= Jane Wilhelms =

American computer scientist

Jane Patricia Wilhelms (died March 26, 2005) was an American biologist and computer scientist known for her contributions to computer graphics, including work on anatomical simulation of humans and animals and collision detection in computer animation, and isosurfaces and volume rendering in scientific visualization. She was a professor of computer science at the University of California, Santa Cruz.

==Education and career==
Wilhelms was originally a biologist, with a bachelor's degree in zoology from the University of Wisconsin–Madison and a master's degree from Stanford University.
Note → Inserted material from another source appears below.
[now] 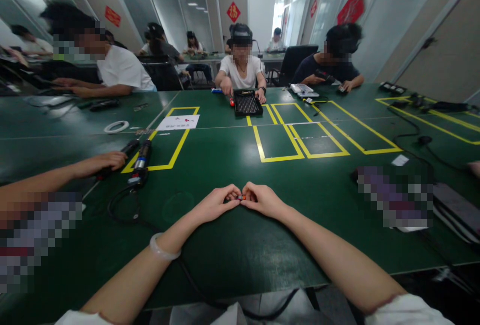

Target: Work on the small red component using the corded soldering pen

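Note:
My left hand [217,203] and my right hand [264,200] meet just above the green table [225,260], in front of me. Between their fingertips is a small orange-red piece with a silvery part [242,197]. Both hands pinch it, one from each side. It is too small to name, and fingers hide part of it. A pale bangle [164,249] circles my left wrist.
Left of me, another person's hand [112,161] rests by a black corded cylindrical tool [141,162]. Yellow tape outlines [281,159] mark the tabletop. Across it, a person handles a black tray [248,104] of small parts. A white paper [179,123] lies at left.

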A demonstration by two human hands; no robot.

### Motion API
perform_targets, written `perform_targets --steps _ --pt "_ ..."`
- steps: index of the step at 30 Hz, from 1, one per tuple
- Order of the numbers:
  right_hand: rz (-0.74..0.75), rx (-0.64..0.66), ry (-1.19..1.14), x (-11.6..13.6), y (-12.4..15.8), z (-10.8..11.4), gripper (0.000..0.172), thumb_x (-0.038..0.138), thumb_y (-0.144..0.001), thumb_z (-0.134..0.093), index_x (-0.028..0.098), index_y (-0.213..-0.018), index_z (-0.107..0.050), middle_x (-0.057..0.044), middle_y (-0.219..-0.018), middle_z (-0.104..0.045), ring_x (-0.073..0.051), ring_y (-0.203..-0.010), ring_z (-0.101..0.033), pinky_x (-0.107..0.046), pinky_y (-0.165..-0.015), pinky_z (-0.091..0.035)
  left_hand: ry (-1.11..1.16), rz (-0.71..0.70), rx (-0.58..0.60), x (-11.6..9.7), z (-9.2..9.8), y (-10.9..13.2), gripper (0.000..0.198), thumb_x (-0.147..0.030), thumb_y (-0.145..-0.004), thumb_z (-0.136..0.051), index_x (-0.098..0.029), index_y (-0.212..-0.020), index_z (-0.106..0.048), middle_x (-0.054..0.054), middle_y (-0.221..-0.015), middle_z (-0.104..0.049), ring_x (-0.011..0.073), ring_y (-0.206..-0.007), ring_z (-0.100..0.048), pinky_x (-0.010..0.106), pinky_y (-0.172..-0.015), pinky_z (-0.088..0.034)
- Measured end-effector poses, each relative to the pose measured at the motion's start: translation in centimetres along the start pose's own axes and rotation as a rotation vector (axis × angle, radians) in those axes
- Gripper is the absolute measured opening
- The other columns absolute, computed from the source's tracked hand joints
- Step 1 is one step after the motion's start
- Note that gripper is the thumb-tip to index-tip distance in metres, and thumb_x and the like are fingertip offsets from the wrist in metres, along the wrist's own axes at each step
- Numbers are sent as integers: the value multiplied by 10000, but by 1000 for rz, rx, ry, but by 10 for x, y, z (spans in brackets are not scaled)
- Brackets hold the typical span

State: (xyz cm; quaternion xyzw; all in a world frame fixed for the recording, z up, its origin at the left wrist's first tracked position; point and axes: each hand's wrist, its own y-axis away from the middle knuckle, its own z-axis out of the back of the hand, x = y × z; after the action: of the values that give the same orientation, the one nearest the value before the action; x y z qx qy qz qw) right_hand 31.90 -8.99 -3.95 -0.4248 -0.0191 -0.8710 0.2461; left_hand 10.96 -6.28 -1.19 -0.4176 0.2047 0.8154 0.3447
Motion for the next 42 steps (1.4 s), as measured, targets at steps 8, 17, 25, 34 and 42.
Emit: perform_targets --steps 8,17,25,34,42 --pt "24 4 -14 -1 0 -1 170 241 -843 -633 205 -985 -548 49 -724 -598 -104 -614 -553 -198 -592 -377 -18 15 -3 -2 1 -1 284 -417 -919 -467 -172 -1010 -580 32 -931 -647 163 -860 -600 260 -775 -441" --pt "13 -11 15 0 0 0 86 268 -896 -580 187 -926 -585 17 -740 -613 -119 -647 -561 -205 -598 -372 -58 8 -22 1 1 -1 290 -413 -920 -470 -176 -1020 -605 32 -938 -658 162 -848 -604 258 -762 -445" --pt "10 -13 24 3 0 2 100 275 -905 -578 177 -907 -599 9 -738 -623 -124 -653 -567 -207 -603 -374 -266 -76 -50 0 -1 0 245 -397 -918 -482 -185 -957 -599 10 -840 -598 143 -763 -549 246 -695 -400" --pt "21 -8 -17 -2 0 -2 221 248 -877 -598 205 -1080 -524 42 -740 -608 -108 -618 -557 -201 -603 -383 -329 -78 -50 0 -2 -1 287 -408 -948 -399 -187 -932 -582 24 -876 -590 158 -797 -536 255 -710 -387" --pt "0 -43 -64 -6 -2 -5 125 225 -866 -597 196 -978 -551 48 -715 -575 -97 -605 -526 -193 -580 -369 -299 4 -28 2 -1 -7 288 -406 -935 -393 -190 -921 -582 26 -889 -615 168 -810 -553 257 -722 -395"
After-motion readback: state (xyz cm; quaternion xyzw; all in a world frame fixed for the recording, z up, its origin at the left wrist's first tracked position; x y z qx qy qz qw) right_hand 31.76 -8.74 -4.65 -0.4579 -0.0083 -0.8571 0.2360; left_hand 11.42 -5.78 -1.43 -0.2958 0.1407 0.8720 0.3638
She worked for many years as a junior college instructor of anatomy and physiology before returning to graduate study in computer science, at the University of California, Berkeley, in the 1980s. There, she also had the opportunity to consult at Lucasfilm as a graphics programmer. She earned a second master's degree there, and completed her Ph.D. in 1985, under the supervision of Brian A. Barsky. Her dissertation was Graphical Simulation of the Motion of Articulated Bodies Such as Humans and Robots, with Particular Emphasis on the Use of Dynamic Analysis.

She joined the faculty at the University of California, Santa Cruz in 1985, and became project director of the UC Santa Cruz Scientific Visualization Laboratory. She died of cancer on March 26, 2005, at age 56.